Long-term weight loss can be highly variable beyond 1-year postsurgery. This study
examines and compares the frequency distribution of weight loss and lack of treatment
effect rates after laparoscopic Roux-en-Y gastric bypass, laparoscopic sleeve gastrectomy,
and laparoscopic adjustable gastric banding.
Methods
A total of 1,331 consecutive patients at a single academic institution were reviewed
from a prospectively collected database. Preoperative data collected included demographics,
body mass index, and percent excess weight loss. Postoperative BMI and %EWL were collected
at 12, 24, and 36 months. Percent excess weight loss was analyzed by the percentiles
of excess weight lost, and the distribution of percent excess weight loss was evaluated
in 10% increments. Lack of a successful treatment effect was defined as <25% excess
weight loss.
Results
Of the 1,331 patients, 72.4% (963) underwent laparoscopic Roux-en-Y gastric bypass,
18.3% (243) laparoscopic sleeve gastrectomy, and 9.4%(125) laparoscopic adjustable
gastric banding. Mean percent excess weight loss was greatest for laparoscopic Roux-en-Y
gastric bypass, followed by laparoscopic sleeve gastrectomy, and then by laparoscopic
adjustable gastric banding at every time point: at 2 years mean percent excess weight
loss was 77.9± 24.4 for laparoscopic Roux-en-Y gastric bypass, 50.8 ± 25.8 for laparoscopic
sleeve gastrectomy, and 40.8± 25.9 for laparoscopic adjustable gastric banding (P < .0001). The rates of a successful treatment effect s for laparoscopic Roux-en-Y
gastric bypass, laparoscopic sleeve gastrectomy, and laparoscopic adjustable gastric
banding were 0.9%, 5.2%, and 24.3% at 1 year; 0.3%, 11.1%, and 26.0% at 2 years; and
1.0%, 25.3%, and 30.2% at 3 years.
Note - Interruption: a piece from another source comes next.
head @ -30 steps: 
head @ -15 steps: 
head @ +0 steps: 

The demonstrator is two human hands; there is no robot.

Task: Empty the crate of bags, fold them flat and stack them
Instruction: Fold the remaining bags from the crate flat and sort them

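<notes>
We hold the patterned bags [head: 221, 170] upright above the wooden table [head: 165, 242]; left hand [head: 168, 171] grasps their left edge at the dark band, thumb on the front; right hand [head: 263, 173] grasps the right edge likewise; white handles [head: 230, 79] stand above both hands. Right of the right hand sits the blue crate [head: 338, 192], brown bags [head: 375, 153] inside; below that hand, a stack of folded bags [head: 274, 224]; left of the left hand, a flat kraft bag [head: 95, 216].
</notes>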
At 1 year, the odds ratio of lack of a successful
treatment effect of laparoscopic sleeve gastrectomy versus laparoscopic Roux-en-Y
gastric bypass was 6.305 (2.125–19.08; P = .0004), the odds ratio for laparoscopic adjustable gastric banding versus laparoscopic
Roux-en-Y gastric bypass was 36.552 (15.64–95.71; P < .0001), and the odds ratio for laparoscopic adjustable gastric banding versus laparoscopic
sleeve gastrectomy was 5.791 (2.519–14.599; P < .0001). At 2 years, the odds ratio for laparoscopic sleeve gastrectomy versus laparoscopic
Roux-en-Y gastric bypass increased to 70.7 (9.4–531.7; P < .0001), the odds ratio for laparoscopic adjustable gastric banding versus laparoscopic
Roux-en-Y gastric bypass increased to 128.1 (16.8–974.3; P < .0001), and the odds ratio for laparoscopic adjustable gastric banding versus laparoscopic
sleeve gastrectomy decreased to 1.8 (0.9–3.6; P = .09).
Conclusion
This study emphasizes the existing variability in weight loss across bariatric procedures
as well as in the lack of a treatment effect for each procedure. Although laparoscopic
adjustable gastric banding has the greatest rate of a lack of a successful treatment
effect, the rate remained stable over 3 years postoperatively. Laparoscopic sleeve
gastrectomy showed a doubling in the rate of a lack of a successful treatment effect
every year reaching 25% at year 3. The rates for lack of a successful treatment effect
for laparoscopic Roux-en-Y gastric bypass remained stable at about 1% for the first
3 years postoperatively.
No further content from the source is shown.